▶ **ABOUT THIS TASK**:
Copy each line of the data below with the word "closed".
....
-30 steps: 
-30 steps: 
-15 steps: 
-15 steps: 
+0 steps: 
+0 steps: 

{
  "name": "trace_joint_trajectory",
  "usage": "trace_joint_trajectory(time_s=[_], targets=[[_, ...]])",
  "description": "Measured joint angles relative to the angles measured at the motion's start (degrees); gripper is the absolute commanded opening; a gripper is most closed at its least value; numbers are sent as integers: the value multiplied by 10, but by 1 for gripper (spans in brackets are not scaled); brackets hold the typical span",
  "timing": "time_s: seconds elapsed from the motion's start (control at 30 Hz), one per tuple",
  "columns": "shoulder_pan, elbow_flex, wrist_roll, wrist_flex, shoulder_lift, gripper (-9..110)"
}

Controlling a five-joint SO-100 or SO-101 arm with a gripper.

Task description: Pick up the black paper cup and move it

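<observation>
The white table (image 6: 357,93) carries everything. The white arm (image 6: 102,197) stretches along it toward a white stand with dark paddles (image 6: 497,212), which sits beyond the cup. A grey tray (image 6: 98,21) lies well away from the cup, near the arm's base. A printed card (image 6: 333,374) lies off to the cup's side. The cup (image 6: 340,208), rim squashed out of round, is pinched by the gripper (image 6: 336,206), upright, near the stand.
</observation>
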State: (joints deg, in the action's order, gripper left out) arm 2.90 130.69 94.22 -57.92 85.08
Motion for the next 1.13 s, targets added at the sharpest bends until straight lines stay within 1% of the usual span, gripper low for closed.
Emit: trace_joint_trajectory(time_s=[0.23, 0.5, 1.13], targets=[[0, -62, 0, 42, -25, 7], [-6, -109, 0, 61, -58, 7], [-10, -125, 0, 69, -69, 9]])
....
▶ **WRITTEN REPLY**:
  "description": "Measured joint angles relative to the angles measured at the motion's start (degrees); gripper is the absolute commanded opening; a gripper is most closed at its least value; numbers are sent as integers: the value multiplied by 10, but by 1 for gripper (spans in brackets are not scaled); brackets hold the typical span",
Motion for the next 1.13 s, targets added at the sharpest bends until straight lines stay within 1% of the usual span, gripper low for closed.

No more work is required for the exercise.